*Data below*
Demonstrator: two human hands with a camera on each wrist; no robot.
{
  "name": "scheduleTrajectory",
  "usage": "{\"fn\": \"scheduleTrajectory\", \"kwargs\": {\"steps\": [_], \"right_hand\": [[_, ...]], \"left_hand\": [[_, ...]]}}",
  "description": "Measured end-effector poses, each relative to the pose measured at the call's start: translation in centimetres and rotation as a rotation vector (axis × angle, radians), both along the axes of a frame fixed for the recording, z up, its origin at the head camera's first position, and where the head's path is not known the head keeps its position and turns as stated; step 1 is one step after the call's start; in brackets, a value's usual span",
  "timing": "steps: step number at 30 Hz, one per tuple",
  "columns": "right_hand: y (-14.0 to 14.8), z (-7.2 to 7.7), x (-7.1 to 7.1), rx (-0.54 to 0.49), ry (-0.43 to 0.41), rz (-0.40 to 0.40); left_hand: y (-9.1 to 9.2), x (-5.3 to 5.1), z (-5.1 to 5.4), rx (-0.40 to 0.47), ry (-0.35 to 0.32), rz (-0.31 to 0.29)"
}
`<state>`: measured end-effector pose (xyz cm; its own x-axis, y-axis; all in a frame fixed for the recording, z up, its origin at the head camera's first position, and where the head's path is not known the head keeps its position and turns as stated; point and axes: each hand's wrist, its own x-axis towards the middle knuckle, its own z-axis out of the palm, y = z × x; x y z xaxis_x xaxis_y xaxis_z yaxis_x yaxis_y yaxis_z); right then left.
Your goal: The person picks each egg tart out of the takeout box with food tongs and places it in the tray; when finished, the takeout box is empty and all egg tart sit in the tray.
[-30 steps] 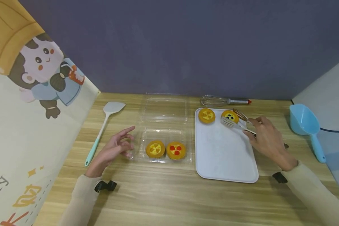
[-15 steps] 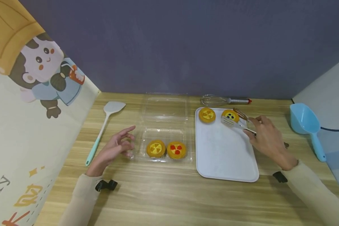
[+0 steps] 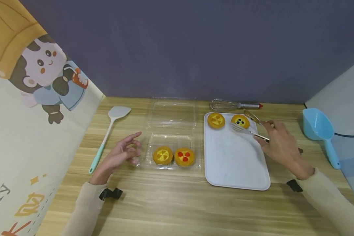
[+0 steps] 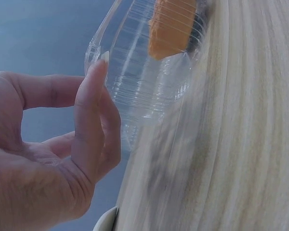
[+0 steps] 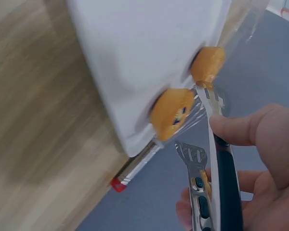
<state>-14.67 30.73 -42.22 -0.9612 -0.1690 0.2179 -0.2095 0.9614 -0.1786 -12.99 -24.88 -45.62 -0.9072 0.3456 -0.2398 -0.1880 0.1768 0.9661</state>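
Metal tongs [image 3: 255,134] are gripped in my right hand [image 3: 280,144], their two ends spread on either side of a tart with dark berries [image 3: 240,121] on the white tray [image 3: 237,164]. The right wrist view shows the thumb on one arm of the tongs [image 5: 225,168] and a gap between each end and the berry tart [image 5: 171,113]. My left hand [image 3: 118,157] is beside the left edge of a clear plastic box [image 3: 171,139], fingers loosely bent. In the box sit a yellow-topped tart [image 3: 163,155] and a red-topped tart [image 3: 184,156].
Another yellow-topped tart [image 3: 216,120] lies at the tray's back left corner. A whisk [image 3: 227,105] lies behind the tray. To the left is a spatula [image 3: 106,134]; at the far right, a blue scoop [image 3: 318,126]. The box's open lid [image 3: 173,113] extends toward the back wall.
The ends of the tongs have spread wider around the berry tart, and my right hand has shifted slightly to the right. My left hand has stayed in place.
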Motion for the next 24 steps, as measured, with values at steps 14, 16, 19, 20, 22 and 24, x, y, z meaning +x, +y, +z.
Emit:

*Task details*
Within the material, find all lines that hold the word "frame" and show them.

*Answer box*
  "description": "Measured end-effector poses, each relative to the pose measured at the call's start: translation in centimetres and rotation as a rotation vector (axis × angle, radians), both along the axes of a frame fixed for the recording, z up, its origin at the head camera's first position, and where the head's path is not known the head keeps its position and turns as stated; step 1 is one step after the call's start; in brackets, a value's usual span",
`<state>`: measured end-effector pose (xyz cm; its own x-axis, y-axis; all in a frame fixed for the recording, z up, its origin at the head camera's first position, and where the head's path is not known the head keeps its position and turns as stated; point and axes: each hand's wrist, its own x-axis towards the middle knuckle, its own z-axis out of the palm, y = z × x; x y z xaxis_x xaxis_y xaxis_z yaxis_x yaxis_y yaxis_z); right then left.

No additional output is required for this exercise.